Oil prices will probably be strong all year, maybe reaching $100 a barrel, but gas is in the dumps with no immediate chance of escape.
“For this time of year, gas prices are bizarrely low,” said Odessa oilman Kirk Edwards, referring to Wednesday’s $3.681 per thousand cubic feet following peaks of over $8 last year.
“Oil and gas are a tale of two cities. Oil looks to be finding a footing with a base in the $70s and it still has so much room to run up because of the situation in Europe, what the Biden Administration has done to the Strategic Petroleum Reserve and China coming back to full strength.
“You should be optimistic for oil if that is your primary commodity.”
Edwards said gas is getting whomped by the abnormally warm American winter and the Federal Energy Regulatory Commission’s continued shutdown of the Freeport Liquefied Natural Gas Development on the Gulf Coast after the plant completed repairs months ago from fire damages last June.
Having slapped down 64 new requirements just as the plant was about to resume operations in mid-November, Edwards said, the FERC is topping Emperor Nero, who fiddled as Rome burned, by fiddling around while Europeans freeze.
“Natural gas is the opposite from oil with the Freeport LNG facility, the biggest LNG exporter in the country, being held in limbo by the Biden Administration,” he said. “The administration will not let them get going and that is two billion cubic feet of gas per day that’s not getting liquefied.
“It’s backing up into the American domestic system with a very dampening effect, especially for guys drilling in the Permian Basin who are seeing literally zero prices for their gas.
“I don’t know what the holdup is,” Edwards said. “They’re not going public about it, but at the same time the Freeport LNG is not being allowed to operate.”

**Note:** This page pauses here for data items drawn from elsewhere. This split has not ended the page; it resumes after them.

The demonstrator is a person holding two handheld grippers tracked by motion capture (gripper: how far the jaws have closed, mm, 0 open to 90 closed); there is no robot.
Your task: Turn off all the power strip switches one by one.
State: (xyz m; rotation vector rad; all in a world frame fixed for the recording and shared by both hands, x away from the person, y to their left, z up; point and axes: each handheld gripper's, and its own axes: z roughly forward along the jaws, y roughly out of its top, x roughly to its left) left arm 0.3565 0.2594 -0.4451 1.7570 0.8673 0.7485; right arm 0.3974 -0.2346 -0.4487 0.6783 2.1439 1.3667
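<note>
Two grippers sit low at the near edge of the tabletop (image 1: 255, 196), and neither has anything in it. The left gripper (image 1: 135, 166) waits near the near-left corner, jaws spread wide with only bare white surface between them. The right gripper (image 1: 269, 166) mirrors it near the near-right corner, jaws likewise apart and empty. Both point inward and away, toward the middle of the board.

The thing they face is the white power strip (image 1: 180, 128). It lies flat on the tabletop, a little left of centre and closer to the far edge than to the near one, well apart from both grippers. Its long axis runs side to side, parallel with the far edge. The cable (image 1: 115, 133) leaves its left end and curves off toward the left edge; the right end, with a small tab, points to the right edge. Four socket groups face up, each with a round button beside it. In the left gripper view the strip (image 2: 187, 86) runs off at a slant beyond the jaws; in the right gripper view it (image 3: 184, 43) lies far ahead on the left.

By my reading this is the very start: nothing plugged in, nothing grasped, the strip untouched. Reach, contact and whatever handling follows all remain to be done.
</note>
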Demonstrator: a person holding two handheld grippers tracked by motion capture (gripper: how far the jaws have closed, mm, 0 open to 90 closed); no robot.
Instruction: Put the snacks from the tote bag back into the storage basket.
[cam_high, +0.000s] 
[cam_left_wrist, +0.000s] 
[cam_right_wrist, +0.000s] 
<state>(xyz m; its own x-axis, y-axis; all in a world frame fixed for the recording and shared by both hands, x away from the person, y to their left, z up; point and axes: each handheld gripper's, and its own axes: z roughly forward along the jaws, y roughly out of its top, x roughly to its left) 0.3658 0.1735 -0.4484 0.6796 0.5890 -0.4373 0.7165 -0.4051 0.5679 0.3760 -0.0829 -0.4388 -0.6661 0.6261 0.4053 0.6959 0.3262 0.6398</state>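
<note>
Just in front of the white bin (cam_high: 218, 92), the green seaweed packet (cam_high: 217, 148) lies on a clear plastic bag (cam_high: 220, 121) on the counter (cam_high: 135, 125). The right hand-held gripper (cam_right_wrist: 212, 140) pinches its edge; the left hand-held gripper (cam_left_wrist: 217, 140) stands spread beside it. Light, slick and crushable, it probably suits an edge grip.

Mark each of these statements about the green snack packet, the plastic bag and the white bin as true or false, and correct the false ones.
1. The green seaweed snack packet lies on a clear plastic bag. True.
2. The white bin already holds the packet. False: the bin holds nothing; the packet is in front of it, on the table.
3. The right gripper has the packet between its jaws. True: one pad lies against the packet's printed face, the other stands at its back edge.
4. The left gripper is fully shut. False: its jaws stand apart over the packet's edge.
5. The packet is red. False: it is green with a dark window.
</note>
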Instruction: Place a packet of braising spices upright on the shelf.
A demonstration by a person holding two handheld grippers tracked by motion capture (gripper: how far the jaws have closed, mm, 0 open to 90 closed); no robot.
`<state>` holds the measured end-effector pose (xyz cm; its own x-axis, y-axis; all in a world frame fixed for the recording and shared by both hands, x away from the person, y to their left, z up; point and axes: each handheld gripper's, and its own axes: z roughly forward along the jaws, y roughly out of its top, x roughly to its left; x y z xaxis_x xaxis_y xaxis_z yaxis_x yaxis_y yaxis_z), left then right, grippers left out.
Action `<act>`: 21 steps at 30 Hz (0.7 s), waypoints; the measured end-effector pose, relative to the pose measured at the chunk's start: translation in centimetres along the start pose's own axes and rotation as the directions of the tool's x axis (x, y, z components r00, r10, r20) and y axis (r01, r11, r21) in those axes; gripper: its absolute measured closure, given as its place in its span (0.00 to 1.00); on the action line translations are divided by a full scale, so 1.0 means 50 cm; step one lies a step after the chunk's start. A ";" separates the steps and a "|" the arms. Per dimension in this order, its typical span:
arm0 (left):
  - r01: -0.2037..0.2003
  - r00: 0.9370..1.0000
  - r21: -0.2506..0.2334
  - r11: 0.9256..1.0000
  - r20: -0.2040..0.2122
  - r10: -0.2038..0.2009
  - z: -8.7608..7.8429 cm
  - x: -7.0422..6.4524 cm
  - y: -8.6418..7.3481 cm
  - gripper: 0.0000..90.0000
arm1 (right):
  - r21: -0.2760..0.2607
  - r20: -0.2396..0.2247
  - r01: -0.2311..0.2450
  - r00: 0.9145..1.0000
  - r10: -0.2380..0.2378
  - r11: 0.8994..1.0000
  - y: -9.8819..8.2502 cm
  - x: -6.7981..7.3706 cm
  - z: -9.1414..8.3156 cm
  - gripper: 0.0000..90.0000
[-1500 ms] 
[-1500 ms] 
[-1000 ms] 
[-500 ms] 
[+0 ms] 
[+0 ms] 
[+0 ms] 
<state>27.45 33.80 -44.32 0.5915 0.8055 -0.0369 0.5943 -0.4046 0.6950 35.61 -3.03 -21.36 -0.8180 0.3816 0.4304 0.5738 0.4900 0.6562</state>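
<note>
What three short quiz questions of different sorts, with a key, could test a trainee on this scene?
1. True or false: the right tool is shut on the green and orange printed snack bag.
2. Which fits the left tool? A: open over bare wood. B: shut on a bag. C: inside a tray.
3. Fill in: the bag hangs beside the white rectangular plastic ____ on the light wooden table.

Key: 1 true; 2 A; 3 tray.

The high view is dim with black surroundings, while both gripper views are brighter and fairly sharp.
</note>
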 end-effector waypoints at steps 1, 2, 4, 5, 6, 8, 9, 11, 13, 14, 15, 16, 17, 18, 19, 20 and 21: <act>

The FERC did not respond to a recent request from the Odessa American for an explanation.
Asked if Biden and the FERC are punishing Freeport LNG for the fire, Edwards said, “It makes sense if they want to keep the natural gas price low in the United States because that’s exactly what they’re doing, but our European friends are freezing to death because they can’t get gas.”
As one of the Panhandle’s largest natural gas producers, Edwards predicted that oil will stay between $75 and $100 per barrel for the rest of this year as gas flutters from $3 to $8 per thousand cubic feet.
“That’s a huge range, but it’s very predictable that it’ll fall somewhere in there,” he said, adding that Russian oil will also be a factor along with how much Saudi Arabia wants to pump.
From Calgary, Alberta, Canada, Enverus Intelligence Research predicts a return to $100-a-barrel oil “while natural gas prices are anticipated to remain weak, around $3.50, in North America given limited expected U.S. export growth.”
EIR Managing Director Dane Gregoris said geography “will continue to play a deciding factor with oil growth around deepwater opportunities in Latin America by the middle of this decade as well as expansion in the Permian Basin and the Haynesville and Montney.”
The Haynesville Region is in East Texas and Louisiana and the Montney Formation in the Canadian provinces of British Columbia and Alberta.